Hugh laughed and guided you outside towards the back parking lot where his car was surely still waiting for the both of you. “You’re not going to be homeless. If you need to, you can spend the night at my apartment.”
“Nonononono,” you hurried to say, the words slurring together, “I can’t stay at your apartment. I cannot see where the magic happens.”
“Where the mag–What are you saying, goofball?” Hugh laughed again as he opened the door for you and you did not slide into the seat gracefully, as much as you tried.
“You’re so hot. There’s no way I can spend the night at your place. I want to too much.”
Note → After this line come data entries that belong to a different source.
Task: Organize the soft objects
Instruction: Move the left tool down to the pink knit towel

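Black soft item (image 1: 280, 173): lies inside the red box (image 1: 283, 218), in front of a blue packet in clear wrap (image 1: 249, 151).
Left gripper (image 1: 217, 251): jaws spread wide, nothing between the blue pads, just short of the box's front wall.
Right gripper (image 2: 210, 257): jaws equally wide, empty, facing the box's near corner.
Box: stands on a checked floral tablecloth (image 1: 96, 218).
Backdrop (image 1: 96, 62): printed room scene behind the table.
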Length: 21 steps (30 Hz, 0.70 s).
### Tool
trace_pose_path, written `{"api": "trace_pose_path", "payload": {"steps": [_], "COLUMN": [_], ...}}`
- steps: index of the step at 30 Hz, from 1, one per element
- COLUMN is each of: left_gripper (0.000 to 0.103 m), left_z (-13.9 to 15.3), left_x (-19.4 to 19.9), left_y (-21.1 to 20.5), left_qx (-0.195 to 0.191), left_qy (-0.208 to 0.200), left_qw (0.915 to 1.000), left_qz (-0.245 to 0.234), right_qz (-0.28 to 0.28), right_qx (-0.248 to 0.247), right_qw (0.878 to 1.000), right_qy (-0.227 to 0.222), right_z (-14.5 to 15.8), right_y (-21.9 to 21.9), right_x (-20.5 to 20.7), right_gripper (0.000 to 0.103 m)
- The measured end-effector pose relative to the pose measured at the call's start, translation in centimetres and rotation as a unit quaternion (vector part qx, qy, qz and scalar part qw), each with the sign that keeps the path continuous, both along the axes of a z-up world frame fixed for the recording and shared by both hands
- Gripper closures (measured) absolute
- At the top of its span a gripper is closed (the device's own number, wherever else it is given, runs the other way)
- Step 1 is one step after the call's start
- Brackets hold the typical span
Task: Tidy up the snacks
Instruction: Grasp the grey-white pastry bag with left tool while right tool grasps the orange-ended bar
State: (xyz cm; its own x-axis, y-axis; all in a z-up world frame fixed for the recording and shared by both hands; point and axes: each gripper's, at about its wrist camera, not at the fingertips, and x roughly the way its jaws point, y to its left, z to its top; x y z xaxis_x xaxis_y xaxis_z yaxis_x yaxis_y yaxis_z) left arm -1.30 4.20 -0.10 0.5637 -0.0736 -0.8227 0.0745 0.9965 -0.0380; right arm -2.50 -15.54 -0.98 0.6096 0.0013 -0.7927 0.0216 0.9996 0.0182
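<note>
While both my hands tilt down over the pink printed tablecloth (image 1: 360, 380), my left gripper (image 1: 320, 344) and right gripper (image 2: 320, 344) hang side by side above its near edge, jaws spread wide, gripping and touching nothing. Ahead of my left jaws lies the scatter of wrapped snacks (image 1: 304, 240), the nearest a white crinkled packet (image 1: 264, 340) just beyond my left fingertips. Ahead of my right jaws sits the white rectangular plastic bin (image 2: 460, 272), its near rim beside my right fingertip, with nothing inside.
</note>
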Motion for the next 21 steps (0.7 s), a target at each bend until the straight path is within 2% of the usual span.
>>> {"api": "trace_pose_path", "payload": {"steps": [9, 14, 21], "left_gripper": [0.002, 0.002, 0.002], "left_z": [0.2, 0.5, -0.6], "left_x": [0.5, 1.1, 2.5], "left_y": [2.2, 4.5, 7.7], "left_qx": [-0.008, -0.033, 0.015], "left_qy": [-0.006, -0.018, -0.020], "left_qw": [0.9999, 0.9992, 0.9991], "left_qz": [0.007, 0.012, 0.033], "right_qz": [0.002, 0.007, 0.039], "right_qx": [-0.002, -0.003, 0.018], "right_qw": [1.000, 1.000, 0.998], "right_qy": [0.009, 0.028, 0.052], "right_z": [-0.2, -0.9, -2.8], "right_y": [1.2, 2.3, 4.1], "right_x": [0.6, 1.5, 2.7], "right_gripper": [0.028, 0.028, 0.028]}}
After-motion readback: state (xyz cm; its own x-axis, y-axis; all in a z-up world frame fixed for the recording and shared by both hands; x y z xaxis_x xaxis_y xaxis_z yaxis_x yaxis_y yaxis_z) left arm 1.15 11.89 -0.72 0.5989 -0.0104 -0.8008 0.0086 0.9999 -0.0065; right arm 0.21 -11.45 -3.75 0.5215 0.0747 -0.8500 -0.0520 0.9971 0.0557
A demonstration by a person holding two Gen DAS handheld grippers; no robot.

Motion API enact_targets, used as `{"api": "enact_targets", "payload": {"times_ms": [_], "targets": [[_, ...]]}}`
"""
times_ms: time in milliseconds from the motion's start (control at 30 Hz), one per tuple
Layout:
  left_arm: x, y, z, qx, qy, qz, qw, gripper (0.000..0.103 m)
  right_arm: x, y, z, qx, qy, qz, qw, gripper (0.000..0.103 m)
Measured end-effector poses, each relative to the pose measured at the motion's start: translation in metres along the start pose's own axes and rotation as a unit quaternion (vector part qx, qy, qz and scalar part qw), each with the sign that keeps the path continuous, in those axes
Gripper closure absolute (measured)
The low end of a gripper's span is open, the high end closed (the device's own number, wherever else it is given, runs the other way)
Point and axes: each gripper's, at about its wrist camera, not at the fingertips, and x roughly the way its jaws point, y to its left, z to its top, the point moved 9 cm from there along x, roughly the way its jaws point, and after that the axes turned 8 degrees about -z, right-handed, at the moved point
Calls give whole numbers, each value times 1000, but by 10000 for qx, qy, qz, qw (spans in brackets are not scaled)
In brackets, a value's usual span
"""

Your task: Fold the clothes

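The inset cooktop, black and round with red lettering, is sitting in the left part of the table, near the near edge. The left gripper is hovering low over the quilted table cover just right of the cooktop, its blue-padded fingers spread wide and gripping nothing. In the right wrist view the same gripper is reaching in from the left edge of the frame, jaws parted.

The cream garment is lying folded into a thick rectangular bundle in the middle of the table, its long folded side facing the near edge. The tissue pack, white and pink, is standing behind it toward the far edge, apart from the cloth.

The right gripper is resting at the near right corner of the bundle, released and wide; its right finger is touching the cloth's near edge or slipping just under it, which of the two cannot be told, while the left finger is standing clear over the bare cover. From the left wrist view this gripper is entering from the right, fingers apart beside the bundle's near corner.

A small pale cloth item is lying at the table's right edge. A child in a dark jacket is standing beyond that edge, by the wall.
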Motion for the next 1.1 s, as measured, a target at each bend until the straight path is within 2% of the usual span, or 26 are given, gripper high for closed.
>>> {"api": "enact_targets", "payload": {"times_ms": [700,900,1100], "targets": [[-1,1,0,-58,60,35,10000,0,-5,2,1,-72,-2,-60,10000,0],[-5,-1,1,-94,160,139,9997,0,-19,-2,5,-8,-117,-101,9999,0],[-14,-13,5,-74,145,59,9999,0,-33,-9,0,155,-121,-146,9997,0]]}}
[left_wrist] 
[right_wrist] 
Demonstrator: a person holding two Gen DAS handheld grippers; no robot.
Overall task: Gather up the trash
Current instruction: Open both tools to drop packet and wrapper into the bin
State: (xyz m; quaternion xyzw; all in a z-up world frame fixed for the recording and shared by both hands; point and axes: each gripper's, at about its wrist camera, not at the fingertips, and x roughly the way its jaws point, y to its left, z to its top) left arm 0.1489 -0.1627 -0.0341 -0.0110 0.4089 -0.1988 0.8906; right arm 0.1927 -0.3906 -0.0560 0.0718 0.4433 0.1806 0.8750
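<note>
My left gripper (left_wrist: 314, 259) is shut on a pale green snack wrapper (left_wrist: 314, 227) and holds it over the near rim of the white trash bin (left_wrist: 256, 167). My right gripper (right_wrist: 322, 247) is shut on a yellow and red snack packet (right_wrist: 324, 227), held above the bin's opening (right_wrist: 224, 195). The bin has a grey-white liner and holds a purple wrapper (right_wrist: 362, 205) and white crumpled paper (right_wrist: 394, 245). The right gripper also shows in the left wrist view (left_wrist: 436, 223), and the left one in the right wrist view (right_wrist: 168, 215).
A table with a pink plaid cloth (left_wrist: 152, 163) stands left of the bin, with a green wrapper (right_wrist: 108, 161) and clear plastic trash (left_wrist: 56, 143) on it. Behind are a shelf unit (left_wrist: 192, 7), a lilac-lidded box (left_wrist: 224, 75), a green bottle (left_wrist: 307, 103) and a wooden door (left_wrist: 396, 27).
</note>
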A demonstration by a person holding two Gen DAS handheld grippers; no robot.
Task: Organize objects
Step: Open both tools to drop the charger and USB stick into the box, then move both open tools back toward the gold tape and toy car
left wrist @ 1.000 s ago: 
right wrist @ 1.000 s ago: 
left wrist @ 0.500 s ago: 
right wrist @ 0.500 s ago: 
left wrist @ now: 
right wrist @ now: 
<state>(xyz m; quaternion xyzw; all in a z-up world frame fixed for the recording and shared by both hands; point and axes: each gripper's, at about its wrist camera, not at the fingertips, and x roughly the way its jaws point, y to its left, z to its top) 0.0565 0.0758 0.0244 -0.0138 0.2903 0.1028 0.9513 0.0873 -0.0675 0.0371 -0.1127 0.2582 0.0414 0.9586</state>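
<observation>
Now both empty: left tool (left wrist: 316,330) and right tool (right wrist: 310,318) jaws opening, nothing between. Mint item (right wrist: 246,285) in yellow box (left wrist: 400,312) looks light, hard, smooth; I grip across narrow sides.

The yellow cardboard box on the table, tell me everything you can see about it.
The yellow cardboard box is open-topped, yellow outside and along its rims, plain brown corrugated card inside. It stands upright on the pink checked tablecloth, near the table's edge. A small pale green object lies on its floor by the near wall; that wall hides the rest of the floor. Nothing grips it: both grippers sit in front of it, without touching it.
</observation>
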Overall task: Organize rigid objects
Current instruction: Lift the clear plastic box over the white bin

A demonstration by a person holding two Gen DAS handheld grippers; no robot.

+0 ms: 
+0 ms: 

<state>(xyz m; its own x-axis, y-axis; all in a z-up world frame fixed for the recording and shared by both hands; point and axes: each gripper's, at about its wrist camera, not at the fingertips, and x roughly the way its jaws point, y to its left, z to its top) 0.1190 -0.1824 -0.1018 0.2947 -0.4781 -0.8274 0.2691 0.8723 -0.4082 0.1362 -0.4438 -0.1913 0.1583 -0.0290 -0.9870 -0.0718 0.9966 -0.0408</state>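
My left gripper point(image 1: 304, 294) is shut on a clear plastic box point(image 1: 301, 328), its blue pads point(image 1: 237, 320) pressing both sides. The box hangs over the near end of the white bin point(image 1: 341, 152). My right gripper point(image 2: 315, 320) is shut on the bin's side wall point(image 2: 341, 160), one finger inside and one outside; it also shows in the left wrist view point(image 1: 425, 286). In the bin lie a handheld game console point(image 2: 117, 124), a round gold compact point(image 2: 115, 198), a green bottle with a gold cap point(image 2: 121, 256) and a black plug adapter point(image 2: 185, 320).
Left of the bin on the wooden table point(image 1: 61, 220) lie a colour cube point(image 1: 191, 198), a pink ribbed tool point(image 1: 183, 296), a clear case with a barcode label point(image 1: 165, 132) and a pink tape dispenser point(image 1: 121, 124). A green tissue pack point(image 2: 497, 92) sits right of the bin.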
Hugh began driving out of the parking lot and the motion of the vehicle made your head spin even more. “Why not just try to get a little shut eye, it’s a thirty minute drive to get there from here.”
* * *
You didn’t even realize you had passed out in Hugh Jackman’s car until you heard the hum of the engine come to a stop and the lights flick out. You had drool sliding down the side of your mouth which you tried to slyly wipe away.
“Morning, sleepyhead,” Hugh greeted and reached over to tuck a strand of hair behind your ear. You reveled in the light graze of his fingers as they floated against your skin. “Let’s get you inside, shall we?”
The nap had actually helped to sober you up a lot, though you would never admit that he was right, of course. You were able to walk up to his apartment without any assistance in not falling over, though Hugh still stayed behind you in case you lost your balance. Once you got inside, your jaw felt like it fell to the floor. This one apartment was probably four times the size of the one you shared with Ashley, and it even had a staircase up to a second floor. So there wasn’t just one floor for one apartment? This was an entirely new concept to you.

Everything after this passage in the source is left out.